続いて、以下のコマンドを使用して、SSL証明書の更新を行います。

sudo certbot certonly --authenticator dns-oci -d *.testyt.net --agree-tos --force-renewal

 

使用するコマンドのオプションは以下となります。

 

実行後、SSL証明書の作成時と同様に「Successfully received certificate.」と表示されたら、証明書の更新は完了です。

 

念の為、サーバ証明書の情報を確認してみると、以下の図のように証明書が更新されていることがわかります。


SSL証明書を削除

最後に、使用頻度は少ないですが、SSL証明書を削除するコマンドも紹介します。

 

以下のコマンドを使用して、SSL証明書の削除を行います。

※証明書名は、certbot certificatesコマンドで表示されたものを使用しましょう。

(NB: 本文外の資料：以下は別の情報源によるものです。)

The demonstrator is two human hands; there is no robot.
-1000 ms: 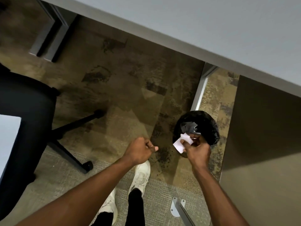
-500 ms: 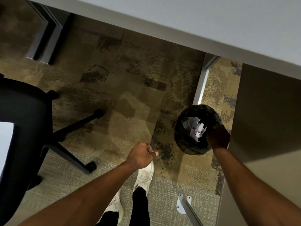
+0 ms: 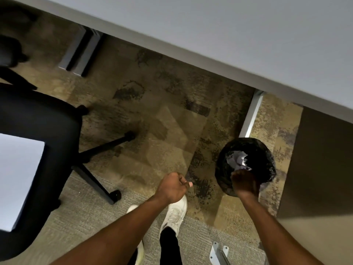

sudo certbot delete --cert-name testyt.net

 

実行後、文中に「Deleted all files relating to certificate <SSL証明書名>.」と表示されたら、SSL証明書の削除は完了です。

 

以上でCertbotを使ったSSL証明書の作成から削除までの一連の流れについて、説明を終了します。


SSL証明書の設定ファイル

補足で、SSL証明書の設定ファイルは/etc/letsencrypt/renewalディレクトリ内の「<ドメイン名>.confファイル」となります。

 

設定ファイル内には証明書や秘密鍵等のパス、認証情報等が記載されています。


まとめ

最後に、今回の検証について簡単にまとめます。

 

  • Certbotとは?
    • Webサイトの暗号化に使用されるSSL証明書を手軽に取得できるツールであり、Let's Encrypt認証局を使用してSSL証明書を取得する
    • オープンソースのサービスで、無料で利用することができる
  • DNS-OCIプラグインとは?
    • OCIのDNSサービスを使用して更新を行うプラグイン
    • 既存のDNSチャレンジでの取得方法とは異なり、SSL証明書の自動更新が可能
  • 各コマンドについて
    • certbot certonly...SSL証明書を作成・更新する際に使用
    • certbot delete...SSL証明書を削除する際に使用
    • certbot certificates...取得しているSSL証明書一覧を表示
    • certbot plugins...現在使用できるプラグイン一覧を表示
  • その他
    • /etc/letsencrypt/renewal/<ドメイン名>.conf...SSL証明書の設定ファイル。証明書や秘密鍵のパス、認証情報等を記載

 

以上となります。

この記事を通じて読者の皆様の問題解決の一助となれば幸いです。